=== What the task asks ===
Set down, word for word, every line of the listing below, starting with the one that contains "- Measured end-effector" and ending with the final line. Include nothing else.

=== Supplied material ===
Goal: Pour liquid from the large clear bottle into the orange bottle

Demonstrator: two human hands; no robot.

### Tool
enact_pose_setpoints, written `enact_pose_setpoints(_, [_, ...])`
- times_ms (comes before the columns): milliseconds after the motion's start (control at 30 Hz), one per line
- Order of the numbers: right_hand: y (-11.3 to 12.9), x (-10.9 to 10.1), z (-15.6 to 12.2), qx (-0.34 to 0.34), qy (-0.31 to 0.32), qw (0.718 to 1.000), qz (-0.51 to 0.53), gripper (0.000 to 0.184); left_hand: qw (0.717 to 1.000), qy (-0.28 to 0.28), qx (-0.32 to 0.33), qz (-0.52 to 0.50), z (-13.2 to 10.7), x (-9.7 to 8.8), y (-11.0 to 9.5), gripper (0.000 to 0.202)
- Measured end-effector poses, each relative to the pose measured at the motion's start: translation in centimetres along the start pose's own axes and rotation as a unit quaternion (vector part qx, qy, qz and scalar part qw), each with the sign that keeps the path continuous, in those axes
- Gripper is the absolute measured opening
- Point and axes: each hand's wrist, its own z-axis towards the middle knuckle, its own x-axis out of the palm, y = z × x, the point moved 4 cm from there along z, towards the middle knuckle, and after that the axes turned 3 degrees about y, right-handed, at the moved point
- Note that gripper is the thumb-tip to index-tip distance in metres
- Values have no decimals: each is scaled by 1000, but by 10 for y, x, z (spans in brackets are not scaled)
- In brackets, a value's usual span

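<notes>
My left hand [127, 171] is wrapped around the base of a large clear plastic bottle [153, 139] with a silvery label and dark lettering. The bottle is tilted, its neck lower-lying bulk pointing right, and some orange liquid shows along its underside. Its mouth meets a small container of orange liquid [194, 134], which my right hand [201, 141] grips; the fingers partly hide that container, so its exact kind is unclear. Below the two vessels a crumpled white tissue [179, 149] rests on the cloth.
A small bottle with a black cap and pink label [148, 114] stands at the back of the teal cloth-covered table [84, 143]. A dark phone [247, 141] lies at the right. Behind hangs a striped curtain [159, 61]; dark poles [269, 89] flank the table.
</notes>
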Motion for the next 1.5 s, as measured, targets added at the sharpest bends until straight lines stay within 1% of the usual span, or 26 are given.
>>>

=== Your response ===
- Measured end-effector poses, each relative to the pose measured at the motion's start: translation in centimetres along the start pose's own axes and rotation as a unit quaternion (vector part qx, qy, qz and scalar part qw), each with the sign that keeps the path continuous, in those axes
- Gripper is the absolute measured opening
- Point and axes: each hand's wrist, its own z-axis towards the middle knuckle, its own x-axis out of the palm, y = z × x, the point moved 4 cm from there along z, towards the middle knuckle, and after that the axes turned 3 degrees about y, right-handed, at the moved point
- Note that gripper is the thumb-tip to index-tip distance in metres
- Values have no decimals: each is scaled by 1000, but by 10 for y, x, z (spans in brackets are not scaled)
- In brackets, a value's usual span

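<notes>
My left hand [127, 171] is wrapped around the base of a large clear plastic bottle [153, 139] with a silvery label and dark lettering. The bottle is tilted, its neck lower-lying bulk pointing right, and some orange liquid shows along its underside. Its mouth meets a small container of orange liquid [194, 134], which my right hand [201, 141] grips; the fingers partly hide that container, so its exact kind is unclear. Below the two vessels a crumpled white tissue [179, 149] rests on the cloth.
A small bottle with a black cap and pink label [148, 114] stands at the back of the teal cloth-covered table [84, 143]. A dark phone [247, 141] lies at the right. Behind hangs a striped curtain [159, 61]; dark poles [269, 89] flank the table.
</notes>
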Motion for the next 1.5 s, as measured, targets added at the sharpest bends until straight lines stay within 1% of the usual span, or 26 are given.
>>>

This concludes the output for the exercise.